We recently caught up with Chul Lee, Director of Data Engineering & Science at MyFitnessPal. We were keen to learn more about his background, how Data Science is shaping the Health and Fitness industry and what he is working on at MyFitnessPal...
Hi Chul, firstly thank you for the interview. Let's start with your background and how you became interested in working with data.
Q - What is your 30 second bio?
A - I am highly multi-cultural: born in South Korea, grew up in Mexico, and received my high education in Canada. I obtained my Ph.D. in CS from the University of Toronto specializing in Web Algorithms. After my Ph.D, I co-founded a social news aggregation startup, Thoora. I joined LinkedIn with other Thoora members in early 2012. At LinkedIn, I led a team that operated several relevance engines for LinkedIn's content products. I became the head of data engineering & science at MyFitnessPal just 3 months ago.
Q - How did you get interested in working with data?
A - I have been always amazed by the power of computing and data in general. At the same time, I have always appreciated the beauty of mathematics. I originally studied mathematics at college but eventually switched to computer science once I realized that computer science would allow me to pursue all my passions. At graduate school, I studied various web algorithms including PageRank and I further developed my interest in working with data.
Q - What was the first data set you remember working with? What did you do with it?
A - A bunch of text files in MS-DOS. When I was a child, I wrote a simple BASIC program that was able to count the number of lines, words, characters, spaces, etc in these files. Using this simple program, I wrote another program that constructed uni-grams and bi-grams and did a very rudimentary plotting of their distributions.
Q - Was there a specific "aha" moment when you realized the power of data?
A - The core essence of Thoora, the first startup I worked for, was to rank and present each news article by the volume of social buzz around it. At Thoora, I was amazed by how fast and accurately social media can break interesting news stories. For instance, when Michael Jackson passed away, the social media space immediately became full of eulogies for Michael Jackson in the matter of few seconds and it was an incredible experience to observe that phenomenon in actual numbers and stats.
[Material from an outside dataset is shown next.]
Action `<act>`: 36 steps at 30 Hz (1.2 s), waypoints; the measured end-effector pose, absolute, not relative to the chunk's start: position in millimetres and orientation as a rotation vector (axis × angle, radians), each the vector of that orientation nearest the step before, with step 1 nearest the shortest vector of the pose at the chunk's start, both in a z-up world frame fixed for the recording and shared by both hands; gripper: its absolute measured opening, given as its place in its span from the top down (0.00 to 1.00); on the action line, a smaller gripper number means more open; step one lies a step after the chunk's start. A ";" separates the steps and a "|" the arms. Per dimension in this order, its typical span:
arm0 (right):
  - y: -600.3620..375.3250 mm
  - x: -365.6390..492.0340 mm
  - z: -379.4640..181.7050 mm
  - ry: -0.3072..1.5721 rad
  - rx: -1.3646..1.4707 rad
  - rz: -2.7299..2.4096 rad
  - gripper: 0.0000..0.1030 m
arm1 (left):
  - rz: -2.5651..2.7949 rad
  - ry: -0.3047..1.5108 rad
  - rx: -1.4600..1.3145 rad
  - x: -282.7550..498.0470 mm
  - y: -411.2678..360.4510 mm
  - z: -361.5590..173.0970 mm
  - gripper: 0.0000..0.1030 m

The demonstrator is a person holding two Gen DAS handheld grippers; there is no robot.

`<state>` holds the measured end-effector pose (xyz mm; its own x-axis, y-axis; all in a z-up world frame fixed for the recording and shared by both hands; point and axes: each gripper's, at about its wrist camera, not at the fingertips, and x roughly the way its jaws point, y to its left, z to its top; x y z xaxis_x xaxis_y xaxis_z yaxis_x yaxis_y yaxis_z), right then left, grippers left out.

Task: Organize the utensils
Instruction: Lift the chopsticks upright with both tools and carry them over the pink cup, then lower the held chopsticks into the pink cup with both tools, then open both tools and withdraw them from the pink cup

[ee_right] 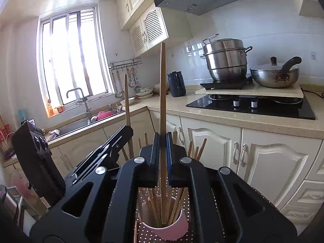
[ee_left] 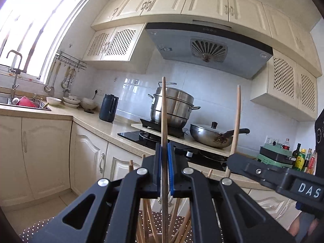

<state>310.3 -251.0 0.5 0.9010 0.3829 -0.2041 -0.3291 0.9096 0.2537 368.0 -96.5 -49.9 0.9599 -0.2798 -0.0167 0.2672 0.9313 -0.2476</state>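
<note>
Two chopsticks upright, one (ee_left: 164, 121) pinched between left jaws, other (ee_right: 162, 93) between right

Daylight floods through the barred white-framed window (ee_right: 75, 58), blown out to glare; fisheye bending curves the cream wooden cabinets (ee_left: 204, 2); corners vignette dark.

Counts, both wrist views:

- Black two-finger grippers: two, left gripper (ee_left: 164, 160) and right gripper (ee_right: 163, 149).
- Long wooden chopsticks raised upright: two, one (ee_left: 164, 109) at frame centre and one (ee_left: 236, 121) to its right in the left view.
- Pink cylindrical cup (ee_right: 172, 229), lower centre: one; chopsticks inside too crowded to count.
- Stainless stacked steamer pot (ee_right: 225, 60): one.
- Lidded steel wok (ee_right: 273, 77): one.
- Dark blue kettle (ee_right: 176, 84): one.
- White stove knobs (ee_right: 236, 102): two.
</note>
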 end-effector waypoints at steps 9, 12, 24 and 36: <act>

Very interesting background - thanks for sharing! Let's talk in more detail about the Health & Fitness space and how data/data science are shaping it...
Q - What attracted you to the intersection of data/data science and Health & Fitness?
A - I learned a valuable lesson at LinkedIn in terms of how data products and data science could create tremendous value for users. I had the feeling that similar success could be replicated in the intersection of data/data science and Health & Fitness. Interestingly enough, the nature of many data problems in health & fitness is very similar to that of problems I have worked on previously. The overall idea of being a pioneer in the new field was exciting to me.
Q - Which Health & Fitness companies do you consider pace-setters in terms of their use of data science? What in particular are they doing to distinguish themselves from peers?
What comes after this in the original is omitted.